WHAT YOU WILL DO >> Filter the listing down to the lines containing the word "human".
━━━━
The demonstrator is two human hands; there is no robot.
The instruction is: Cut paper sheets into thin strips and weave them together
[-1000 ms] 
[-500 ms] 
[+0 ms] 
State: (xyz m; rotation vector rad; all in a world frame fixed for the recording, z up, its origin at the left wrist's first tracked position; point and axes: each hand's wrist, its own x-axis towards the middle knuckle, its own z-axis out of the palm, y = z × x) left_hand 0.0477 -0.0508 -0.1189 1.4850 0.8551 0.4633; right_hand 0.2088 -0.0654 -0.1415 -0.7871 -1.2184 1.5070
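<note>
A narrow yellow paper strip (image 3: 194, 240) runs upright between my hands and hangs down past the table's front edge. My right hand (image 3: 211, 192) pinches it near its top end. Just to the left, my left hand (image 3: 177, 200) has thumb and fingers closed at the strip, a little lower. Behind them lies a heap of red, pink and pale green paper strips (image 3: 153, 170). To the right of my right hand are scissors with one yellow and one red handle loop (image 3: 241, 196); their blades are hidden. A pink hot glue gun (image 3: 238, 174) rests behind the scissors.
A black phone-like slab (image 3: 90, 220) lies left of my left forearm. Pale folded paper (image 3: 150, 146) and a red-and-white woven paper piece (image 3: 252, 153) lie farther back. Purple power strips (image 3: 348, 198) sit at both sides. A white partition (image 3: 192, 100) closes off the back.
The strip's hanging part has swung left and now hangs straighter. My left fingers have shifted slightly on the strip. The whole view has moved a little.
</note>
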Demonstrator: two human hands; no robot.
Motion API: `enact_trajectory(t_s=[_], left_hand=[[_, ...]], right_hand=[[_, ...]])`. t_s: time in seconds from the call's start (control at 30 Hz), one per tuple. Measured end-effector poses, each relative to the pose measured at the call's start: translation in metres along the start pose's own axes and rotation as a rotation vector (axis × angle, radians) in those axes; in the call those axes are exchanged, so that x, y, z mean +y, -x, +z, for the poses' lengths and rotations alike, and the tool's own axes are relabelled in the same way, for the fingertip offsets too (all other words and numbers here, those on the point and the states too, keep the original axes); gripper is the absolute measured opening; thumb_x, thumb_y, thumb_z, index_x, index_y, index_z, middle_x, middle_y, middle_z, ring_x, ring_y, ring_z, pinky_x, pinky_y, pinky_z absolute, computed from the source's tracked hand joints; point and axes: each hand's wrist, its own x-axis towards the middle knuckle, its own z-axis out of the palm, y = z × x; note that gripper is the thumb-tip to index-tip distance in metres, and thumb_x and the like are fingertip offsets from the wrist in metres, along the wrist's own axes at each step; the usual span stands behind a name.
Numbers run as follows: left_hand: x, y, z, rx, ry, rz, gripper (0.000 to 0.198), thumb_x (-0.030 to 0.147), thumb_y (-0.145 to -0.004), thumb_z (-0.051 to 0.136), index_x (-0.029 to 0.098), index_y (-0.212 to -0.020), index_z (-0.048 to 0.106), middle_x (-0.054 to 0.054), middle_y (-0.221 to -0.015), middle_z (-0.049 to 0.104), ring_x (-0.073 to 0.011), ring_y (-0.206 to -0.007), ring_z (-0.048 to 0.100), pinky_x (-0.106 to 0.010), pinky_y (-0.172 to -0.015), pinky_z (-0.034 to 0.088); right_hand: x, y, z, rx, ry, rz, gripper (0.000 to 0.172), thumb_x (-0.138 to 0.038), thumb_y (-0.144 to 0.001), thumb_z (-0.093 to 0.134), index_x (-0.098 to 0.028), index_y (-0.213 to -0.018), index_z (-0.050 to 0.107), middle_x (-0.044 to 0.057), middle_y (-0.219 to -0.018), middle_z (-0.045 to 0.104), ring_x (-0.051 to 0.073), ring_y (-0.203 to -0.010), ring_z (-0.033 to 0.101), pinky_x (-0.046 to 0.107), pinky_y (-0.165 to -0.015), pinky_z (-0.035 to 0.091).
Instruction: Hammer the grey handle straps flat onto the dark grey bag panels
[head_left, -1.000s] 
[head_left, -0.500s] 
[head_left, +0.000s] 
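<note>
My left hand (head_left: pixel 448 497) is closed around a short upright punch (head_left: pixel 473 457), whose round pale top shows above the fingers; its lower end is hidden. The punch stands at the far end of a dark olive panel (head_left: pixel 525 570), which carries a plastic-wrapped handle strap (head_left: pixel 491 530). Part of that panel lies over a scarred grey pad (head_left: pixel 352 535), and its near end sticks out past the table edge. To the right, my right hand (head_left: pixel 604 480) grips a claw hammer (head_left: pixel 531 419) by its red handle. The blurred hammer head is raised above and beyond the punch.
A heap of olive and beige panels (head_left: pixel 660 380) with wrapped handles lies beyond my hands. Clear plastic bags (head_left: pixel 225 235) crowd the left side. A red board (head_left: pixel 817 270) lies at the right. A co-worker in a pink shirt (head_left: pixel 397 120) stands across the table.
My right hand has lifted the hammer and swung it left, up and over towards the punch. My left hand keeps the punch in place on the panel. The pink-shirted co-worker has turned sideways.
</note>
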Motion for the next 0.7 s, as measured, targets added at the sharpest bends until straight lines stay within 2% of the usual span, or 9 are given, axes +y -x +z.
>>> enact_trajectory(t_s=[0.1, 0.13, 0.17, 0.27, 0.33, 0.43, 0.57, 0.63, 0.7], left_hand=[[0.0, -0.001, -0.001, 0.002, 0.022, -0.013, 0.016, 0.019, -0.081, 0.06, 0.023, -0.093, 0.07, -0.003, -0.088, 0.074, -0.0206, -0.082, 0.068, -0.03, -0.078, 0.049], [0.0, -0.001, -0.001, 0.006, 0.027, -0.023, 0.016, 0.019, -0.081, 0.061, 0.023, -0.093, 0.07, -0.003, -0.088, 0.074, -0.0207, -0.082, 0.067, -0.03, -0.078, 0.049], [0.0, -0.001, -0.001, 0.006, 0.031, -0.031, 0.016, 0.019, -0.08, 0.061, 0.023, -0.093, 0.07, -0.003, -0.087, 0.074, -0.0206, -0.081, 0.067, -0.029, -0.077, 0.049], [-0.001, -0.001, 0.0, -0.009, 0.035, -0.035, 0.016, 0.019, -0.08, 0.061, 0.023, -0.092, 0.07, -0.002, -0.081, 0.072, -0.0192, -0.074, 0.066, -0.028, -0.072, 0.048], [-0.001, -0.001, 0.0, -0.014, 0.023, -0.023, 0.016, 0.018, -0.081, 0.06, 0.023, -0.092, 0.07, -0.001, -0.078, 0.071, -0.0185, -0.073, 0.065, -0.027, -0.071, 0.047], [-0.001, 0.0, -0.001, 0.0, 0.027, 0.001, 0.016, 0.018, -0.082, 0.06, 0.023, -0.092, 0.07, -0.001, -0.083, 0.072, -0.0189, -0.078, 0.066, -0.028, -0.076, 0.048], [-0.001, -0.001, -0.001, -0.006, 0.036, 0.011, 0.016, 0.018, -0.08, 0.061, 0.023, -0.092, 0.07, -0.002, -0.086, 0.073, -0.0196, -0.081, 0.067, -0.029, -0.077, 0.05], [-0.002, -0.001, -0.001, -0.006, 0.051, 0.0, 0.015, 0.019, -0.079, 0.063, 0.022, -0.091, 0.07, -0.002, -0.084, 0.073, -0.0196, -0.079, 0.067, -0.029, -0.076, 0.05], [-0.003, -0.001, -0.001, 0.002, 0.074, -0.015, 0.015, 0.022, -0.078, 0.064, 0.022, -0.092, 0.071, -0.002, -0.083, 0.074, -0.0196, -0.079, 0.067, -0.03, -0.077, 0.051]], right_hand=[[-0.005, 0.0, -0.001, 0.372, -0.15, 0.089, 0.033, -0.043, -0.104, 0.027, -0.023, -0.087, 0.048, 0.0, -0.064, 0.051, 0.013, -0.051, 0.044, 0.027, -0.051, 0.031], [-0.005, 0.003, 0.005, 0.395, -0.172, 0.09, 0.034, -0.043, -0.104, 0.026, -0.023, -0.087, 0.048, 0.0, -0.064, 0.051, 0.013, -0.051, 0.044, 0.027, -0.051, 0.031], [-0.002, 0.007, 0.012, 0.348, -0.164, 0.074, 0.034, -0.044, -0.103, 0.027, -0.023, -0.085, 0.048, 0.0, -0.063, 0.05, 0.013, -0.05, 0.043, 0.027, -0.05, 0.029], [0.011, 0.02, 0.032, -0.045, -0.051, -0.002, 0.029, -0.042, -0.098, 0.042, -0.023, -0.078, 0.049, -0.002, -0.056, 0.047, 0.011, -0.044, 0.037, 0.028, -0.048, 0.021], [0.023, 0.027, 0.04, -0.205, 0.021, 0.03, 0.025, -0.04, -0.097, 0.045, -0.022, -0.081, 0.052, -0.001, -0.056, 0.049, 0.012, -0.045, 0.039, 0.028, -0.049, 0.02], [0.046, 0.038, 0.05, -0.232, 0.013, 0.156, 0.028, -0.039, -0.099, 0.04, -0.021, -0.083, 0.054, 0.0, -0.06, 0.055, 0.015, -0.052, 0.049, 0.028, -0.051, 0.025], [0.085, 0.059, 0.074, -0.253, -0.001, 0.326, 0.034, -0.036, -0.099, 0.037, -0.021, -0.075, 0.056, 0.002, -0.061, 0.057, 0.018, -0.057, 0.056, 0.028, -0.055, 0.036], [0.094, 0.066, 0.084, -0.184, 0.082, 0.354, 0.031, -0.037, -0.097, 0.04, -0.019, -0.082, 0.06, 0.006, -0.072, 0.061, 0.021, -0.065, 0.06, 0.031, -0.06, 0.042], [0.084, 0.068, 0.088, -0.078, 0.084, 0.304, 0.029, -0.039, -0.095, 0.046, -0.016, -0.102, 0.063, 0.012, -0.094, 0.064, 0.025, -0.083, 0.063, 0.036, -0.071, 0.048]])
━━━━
SOLUTION FOR THIS PROBLEM >>
The demonstrator is two human hands; there is no robot.
Demonstrator: two human hands; no robot.

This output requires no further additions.